BEGIN GIVEN INFORMATION

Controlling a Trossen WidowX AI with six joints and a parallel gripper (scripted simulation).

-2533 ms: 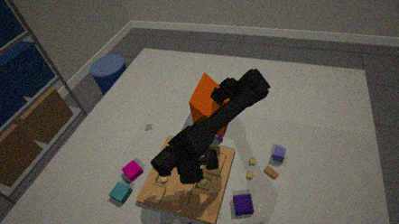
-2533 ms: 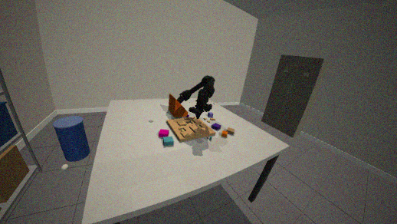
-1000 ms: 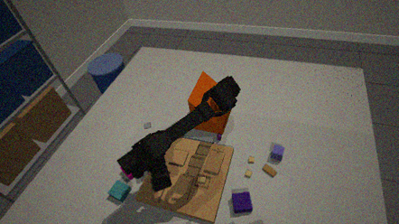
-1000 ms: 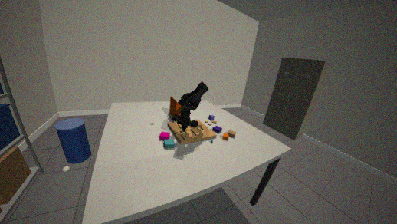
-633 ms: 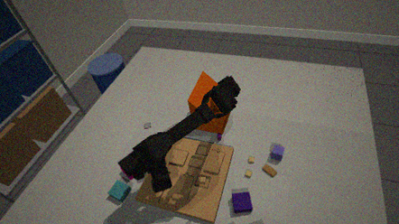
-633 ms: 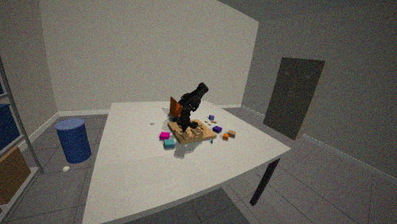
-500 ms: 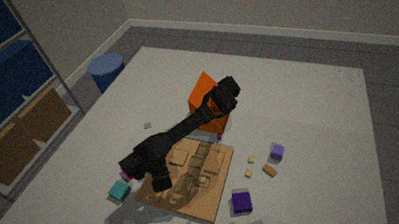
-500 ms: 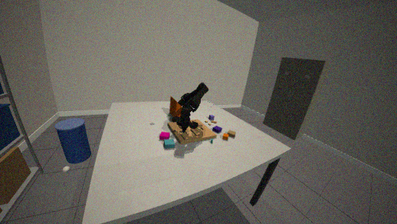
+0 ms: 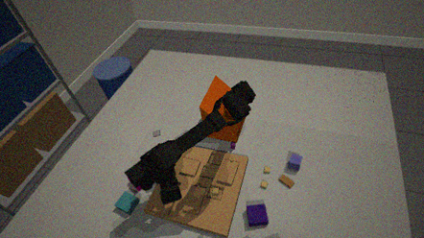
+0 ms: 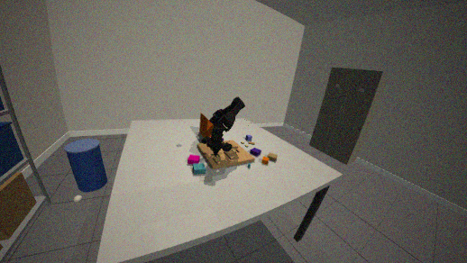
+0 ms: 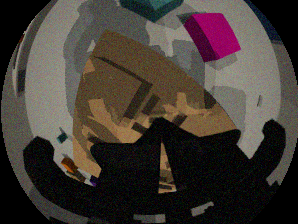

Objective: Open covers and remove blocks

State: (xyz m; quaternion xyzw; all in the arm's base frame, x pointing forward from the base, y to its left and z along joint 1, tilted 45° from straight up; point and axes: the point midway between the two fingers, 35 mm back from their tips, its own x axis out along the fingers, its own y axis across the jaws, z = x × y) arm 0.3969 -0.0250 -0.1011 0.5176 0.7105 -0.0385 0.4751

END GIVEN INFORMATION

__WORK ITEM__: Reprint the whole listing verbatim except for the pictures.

__TASK ANSWER__:
Controlling a Trossen WidowX AI with six joints and a parallel gripper (scripted simulation).

-2533 ms: 
-2533 ms: 
-1000 ms: 
-1000 ms: 
-633 ms: 
-633 ms: 
-500 ms: 
-500 ms: 
+0 ms: 
+0 ms: 
+0 ms: 

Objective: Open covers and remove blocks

State: (xyz m; quaternion xyzw; all in the arm's base frame, x pointing forward from the base, y to its left and z along joint 1, tilted 45° from straight up; point and axes: the point midway between the two fingers, 35 mm back from their tips, its own x axis out along the fingers, its own y axis across the jaws, z = x × y) arm 0.3969 -0.0250 -0.1011 0.5176 0.7105 -0.0385 0.4751

Here the output is complete.